The C28x CPU can software trigger a CLA task using the IACK instruction. This can be used by the C28x to offload computations to the CLA at specific points in the code running on the C28x CPU. The ACI benchmark example is fairly linear in that one control algorithm block requires an input from a previous control algorithm block. However there are two instances where parallelism can be introduced:

  1. PID control block:

    There are three instances of the PID control algorithm and one of these (PID Id instance) does not have dependencies on the others and can be parallelized. In the implementation, the C28x offloads the PID Id control execution to the CLA Task 2 while the C28x is executing the PID for Speed and Iq in parallel.

  2. SVGen control block:

    The SVGen control block depends on the output of the Inverse Park transform. Since this is a sensor-less ACI implementation additional control blocks are also present such as Flux and Speed Estimators. The SVGen is not dependent on these and can be parallelized with the Estimators. In the implemetation the C28x offloads the SVGen calculation to the CLA Task 1.

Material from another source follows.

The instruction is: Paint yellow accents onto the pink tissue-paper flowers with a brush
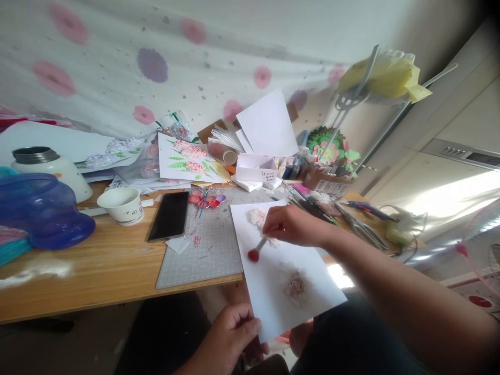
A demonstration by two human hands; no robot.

For the implementation, see the 'SignalChain_RAM_TMU_CLA_OFFLOAD' build configuration. The implementation demonstrates how easy it is to transition code to offload compute to the CLA. The same PID inline C function header file is included on the C28x source file as well as CLA source file and gets compiled into C28x code on C28x side and CLA code on CLA side.

GUID-20211129-SS0I-TJPW-1RD2-R0D0PLR9WM9Z-low.pngFigure 3-9 ACI Motor Benchmark Output for C28x With CLA Offloading

The opportunity to offload compute to CLA resulted in an execution cycle count reduction thus boosting performance by 12%.